- [Task details] Work out how many lines of the records hold the string "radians", and reply with that number alone.

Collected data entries
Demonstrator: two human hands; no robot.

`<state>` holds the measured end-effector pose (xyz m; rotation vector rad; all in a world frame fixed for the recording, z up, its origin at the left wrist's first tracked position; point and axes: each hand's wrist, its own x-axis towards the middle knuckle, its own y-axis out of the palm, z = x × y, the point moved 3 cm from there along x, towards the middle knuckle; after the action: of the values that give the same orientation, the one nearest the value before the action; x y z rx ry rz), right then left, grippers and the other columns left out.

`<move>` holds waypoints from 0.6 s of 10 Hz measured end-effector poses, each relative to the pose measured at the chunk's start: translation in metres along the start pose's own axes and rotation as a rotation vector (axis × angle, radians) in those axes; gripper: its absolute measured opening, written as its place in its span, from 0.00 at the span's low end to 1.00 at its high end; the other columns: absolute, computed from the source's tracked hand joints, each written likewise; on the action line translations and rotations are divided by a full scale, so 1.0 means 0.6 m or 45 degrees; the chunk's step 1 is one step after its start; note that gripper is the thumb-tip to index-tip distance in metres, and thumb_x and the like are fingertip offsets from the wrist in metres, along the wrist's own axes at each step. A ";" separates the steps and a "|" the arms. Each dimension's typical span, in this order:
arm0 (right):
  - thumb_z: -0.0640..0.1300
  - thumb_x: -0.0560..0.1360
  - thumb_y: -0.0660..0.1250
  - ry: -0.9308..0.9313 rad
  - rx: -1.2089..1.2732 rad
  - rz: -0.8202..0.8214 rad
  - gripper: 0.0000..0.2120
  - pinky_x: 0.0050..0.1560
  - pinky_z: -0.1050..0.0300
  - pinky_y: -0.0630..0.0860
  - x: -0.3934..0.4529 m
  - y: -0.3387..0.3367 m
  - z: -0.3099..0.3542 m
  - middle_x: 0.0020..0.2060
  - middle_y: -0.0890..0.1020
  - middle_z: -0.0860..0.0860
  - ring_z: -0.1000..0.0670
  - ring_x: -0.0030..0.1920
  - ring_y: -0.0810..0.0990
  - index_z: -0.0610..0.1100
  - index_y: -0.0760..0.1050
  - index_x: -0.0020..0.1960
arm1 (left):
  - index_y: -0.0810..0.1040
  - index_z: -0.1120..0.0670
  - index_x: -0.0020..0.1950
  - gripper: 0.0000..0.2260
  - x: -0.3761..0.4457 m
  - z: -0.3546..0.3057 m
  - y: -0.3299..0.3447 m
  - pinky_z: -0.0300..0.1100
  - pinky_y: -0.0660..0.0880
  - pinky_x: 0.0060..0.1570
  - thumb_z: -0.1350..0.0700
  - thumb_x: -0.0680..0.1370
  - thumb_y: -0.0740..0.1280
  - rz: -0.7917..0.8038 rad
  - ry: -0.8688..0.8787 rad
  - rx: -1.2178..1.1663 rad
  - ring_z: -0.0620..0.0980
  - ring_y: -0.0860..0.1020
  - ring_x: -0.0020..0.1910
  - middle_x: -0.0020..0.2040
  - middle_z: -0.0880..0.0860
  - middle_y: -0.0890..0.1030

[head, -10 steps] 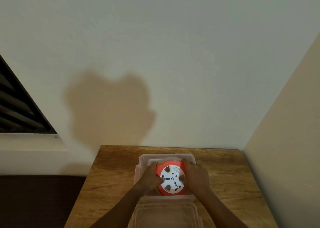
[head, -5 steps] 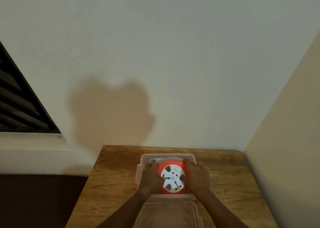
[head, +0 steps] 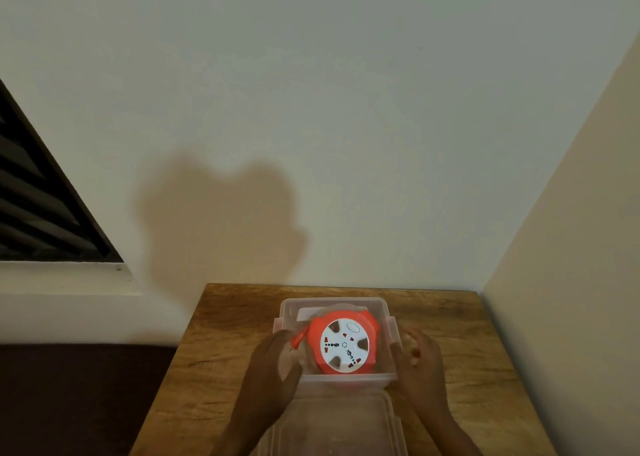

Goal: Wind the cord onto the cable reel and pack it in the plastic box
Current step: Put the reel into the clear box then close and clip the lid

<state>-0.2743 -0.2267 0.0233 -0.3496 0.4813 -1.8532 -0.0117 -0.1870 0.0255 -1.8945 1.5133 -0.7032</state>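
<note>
Both hands have come off the cable reel (head: 343,343) since half a second ago, when they pressed on its two sides; it now lies alone inside the plastic box (head: 389,320).

Nearest the camera, a clear lid (head: 332,421) lies flat on the worktop (head: 225,320), touching the near wall of the box. The left hand (head: 273,362) hangs over the near-left corner of the box, fingers loosely spread and holding nothing; it hides part of that wall. The right hand (head: 420,358) sits just outside the right wall, open and empty, fingers slightly curled; whether it touches the box cannot be told.

Within the box the reel rests face up, tilted a little, its orange body ringing a white socket face with dark and red markings. An orange plug (head: 297,340) with metal pins sticks out on the reel's left side, close to the left hand's fingertips. The wound cord itself cannot be made out.

Beyond the box the worktop ends at a pale wall (head: 346,109) carrying a soft shadow (head: 218,220). Left of the box, further back, a dark louvred window (head: 38,209) sits above a white ledge.
</note>
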 end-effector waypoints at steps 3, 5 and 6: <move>0.38 0.73 0.71 0.433 -0.240 0.646 0.21 0.53 0.58 0.76 -0.107 -0.027 -0.117 0.39 0.83 0.55 0.56 0.41 0.80 0.67 0.81 0.36 | 0.65 0.61 0.78 0.35 -0.105 0.136 0.033 0.45 0.69 0.69 0.52 0.75 0.75 0.376 -0.848 -0.122 0.56 0.75 0.69 0.72 0.59 0.75; 0.44 0.73 0.70 0.360 -0.394 0.796 0.09 0.45 0.72 0.73 -0.133 -0.041 -0.134 0.53 0.82 0.57 0.57 0.47 0.81 0.56 0.80 0.51 | 0.74 0.53 0.70 0.21 -0.126 0.116 0.028 0.41 0.72 0.62 0.46 0.80 0.69 0.492 -0.736 0.020 0.51 0.77 0.65 0.70 0.55 0.78; 0.39 0.71 0.71 0.308 -0.371 0.787 0.15 0.44 0.69 0.74 -0.138 -0.088 -0.125 0.51 0.83 0.60 0.62 0.42 0.81 0.60 0.84 0.38 | 0.77 0.46 0.61 0.12 -0.133 0.100 0.009 0.35 0.68 0.54 0.45 0.80 0.68 0.493 -0.730 0.000 0.46 0.78 0.60 0.65 0.49 0.81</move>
<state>-0.3259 -0.1215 -0.0166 -0.1415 0.9173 -1.2261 0.0118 -0.1020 -0.0215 -1.5476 1.4230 0.0218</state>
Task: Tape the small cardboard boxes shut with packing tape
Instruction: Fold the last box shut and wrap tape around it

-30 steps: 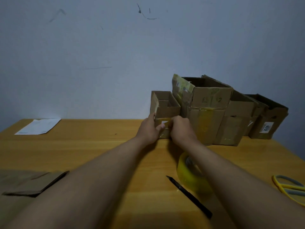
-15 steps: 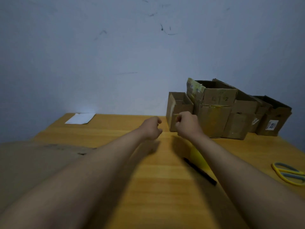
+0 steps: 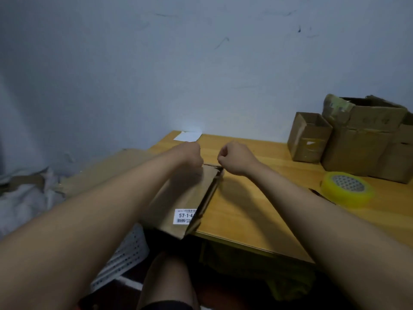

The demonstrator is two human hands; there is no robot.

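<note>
The view has swung left since a moment ago — the open small boxes [image 3: 309, 136] the hands were working at now sit far off to the right against the wall, and the hands have left them. Both arms reach forward, nearly straight, over the near left corner of the table [image 3: 257, 198]. The left hand [image 3: 190, 154] and right hand [image 3: 234, 156] are both curled closed, each pinching the far edge of a flattened cardboard box [image 3: 185, 198] that carries a white printed label [image 3: 185, 216] and overhangs the table edge. The yellow tape roll [image 3: 346, 189] lies flat on the table to the right — near the stacked boxes, well apart from the hands.
</note>
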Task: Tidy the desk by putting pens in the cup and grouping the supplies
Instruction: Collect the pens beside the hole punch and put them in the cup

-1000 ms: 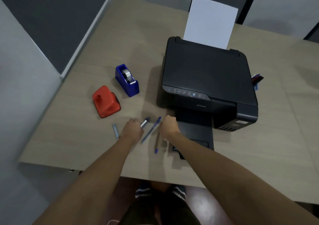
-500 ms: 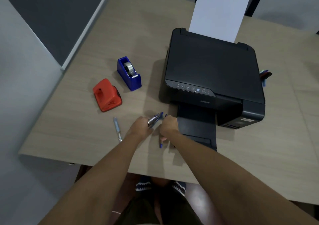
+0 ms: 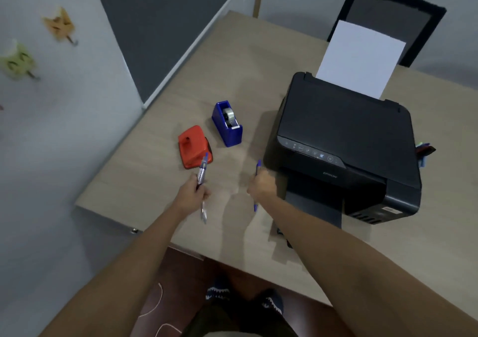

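My left hand (image 3: 192, 194) is closed around pens above the desk's near left part: a silver-and-blue pen (image 3: 201, 172) sticks up from the fist and a pale clear pen (image 3: 203, 212) pokes out below it. My right hand (image 3: 261, 185) grips a thin blue pen (image 3: 258, 167), its two ends showing above and below the fist, just left of the printer's output tray. A red hole punch (image 3: 192, 145) and a blue tape dispenser (image 3: 227, 123) stand side by side on the desk beyond my left hand. No cup is in view.
A black printer (image 3: 346, 140) with a white sheet (image 3: 360, 57) in its feeder fills the desk's right half. Coloured pens (image 3: 424, 150) peek out behind its right side. A black chair (image 3: 393, 8) stands behind the wooden desk (image 3: 245, 60); a wall runs along the left.
Both hands have lifted off the desk with pens in them and moved apart. The pale pen that lay on the desk left of my left hand is now in that hand. The camera tilted up.
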Tool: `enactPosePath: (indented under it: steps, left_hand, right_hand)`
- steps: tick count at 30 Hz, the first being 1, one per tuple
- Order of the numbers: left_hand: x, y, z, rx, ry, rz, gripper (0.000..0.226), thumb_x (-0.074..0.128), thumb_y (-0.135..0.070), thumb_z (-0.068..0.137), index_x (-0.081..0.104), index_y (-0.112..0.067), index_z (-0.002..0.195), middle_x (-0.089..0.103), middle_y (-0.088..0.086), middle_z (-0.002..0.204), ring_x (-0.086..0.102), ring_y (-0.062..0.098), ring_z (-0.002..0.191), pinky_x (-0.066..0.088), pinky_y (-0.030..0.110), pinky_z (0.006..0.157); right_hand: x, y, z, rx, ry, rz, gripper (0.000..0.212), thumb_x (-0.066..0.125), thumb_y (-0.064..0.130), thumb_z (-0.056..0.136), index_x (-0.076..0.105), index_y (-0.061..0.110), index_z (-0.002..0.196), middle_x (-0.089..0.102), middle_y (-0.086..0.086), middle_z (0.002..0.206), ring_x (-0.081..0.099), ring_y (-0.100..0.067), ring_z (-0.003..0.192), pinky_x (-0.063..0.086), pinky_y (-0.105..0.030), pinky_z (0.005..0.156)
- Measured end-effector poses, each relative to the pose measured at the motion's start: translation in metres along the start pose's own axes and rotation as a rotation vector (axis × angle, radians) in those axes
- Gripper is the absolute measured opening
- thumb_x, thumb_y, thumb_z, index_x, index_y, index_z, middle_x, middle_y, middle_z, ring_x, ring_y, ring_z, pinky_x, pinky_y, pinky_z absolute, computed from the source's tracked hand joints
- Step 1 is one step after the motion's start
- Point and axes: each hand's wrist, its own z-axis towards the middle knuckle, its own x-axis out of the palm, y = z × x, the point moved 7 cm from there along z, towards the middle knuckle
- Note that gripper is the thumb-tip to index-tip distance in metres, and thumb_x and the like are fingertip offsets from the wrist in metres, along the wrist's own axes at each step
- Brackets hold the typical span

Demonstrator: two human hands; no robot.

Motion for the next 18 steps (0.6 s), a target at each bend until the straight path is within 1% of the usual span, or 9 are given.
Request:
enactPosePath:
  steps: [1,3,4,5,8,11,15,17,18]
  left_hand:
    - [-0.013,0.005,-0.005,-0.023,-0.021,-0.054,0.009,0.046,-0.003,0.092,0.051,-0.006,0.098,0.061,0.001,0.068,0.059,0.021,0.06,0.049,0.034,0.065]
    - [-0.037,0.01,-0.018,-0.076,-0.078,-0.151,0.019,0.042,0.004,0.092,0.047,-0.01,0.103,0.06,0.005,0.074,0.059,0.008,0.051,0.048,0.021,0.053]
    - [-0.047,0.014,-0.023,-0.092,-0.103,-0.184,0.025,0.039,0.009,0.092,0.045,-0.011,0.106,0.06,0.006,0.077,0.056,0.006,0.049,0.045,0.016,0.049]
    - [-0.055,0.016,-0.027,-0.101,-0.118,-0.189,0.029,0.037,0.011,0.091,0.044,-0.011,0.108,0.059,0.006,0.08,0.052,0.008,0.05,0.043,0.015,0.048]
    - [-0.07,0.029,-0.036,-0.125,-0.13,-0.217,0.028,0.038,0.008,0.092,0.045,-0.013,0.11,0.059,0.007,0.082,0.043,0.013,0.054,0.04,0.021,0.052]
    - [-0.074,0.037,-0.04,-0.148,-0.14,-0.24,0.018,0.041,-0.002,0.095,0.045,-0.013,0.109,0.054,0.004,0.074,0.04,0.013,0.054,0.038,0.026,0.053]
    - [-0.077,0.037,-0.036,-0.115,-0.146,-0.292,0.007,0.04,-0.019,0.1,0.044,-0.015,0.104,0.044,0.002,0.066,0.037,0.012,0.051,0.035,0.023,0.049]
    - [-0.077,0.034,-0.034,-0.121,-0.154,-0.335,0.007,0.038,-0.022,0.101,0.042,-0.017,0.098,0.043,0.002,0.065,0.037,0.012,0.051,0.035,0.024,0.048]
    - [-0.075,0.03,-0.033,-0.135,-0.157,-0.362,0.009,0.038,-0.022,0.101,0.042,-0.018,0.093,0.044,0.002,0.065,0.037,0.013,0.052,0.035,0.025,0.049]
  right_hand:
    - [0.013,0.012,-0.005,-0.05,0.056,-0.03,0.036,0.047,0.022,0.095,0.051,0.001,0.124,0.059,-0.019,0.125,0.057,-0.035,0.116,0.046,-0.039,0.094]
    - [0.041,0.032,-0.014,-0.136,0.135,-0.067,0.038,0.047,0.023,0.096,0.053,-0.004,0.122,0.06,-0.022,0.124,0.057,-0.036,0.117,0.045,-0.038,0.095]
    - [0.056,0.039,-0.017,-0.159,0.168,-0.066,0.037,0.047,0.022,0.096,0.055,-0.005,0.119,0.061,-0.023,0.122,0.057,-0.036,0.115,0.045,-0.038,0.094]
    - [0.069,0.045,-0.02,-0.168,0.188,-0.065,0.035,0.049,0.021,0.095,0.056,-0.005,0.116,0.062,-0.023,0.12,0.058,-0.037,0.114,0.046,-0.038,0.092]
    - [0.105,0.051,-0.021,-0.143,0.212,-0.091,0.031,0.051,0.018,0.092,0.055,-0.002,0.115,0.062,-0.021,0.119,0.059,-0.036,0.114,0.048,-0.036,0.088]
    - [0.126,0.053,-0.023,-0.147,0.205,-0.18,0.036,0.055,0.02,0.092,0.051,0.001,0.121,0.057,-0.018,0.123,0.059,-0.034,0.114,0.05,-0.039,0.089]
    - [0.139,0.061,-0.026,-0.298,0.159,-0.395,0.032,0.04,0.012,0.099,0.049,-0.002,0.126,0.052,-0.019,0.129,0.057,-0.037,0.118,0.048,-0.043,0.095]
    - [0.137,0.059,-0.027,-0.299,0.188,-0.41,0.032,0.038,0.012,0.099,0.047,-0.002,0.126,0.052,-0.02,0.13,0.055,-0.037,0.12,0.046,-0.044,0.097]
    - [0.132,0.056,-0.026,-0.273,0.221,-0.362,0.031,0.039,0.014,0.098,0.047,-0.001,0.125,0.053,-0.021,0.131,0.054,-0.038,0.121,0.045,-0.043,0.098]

- [Reply to the exercise] 2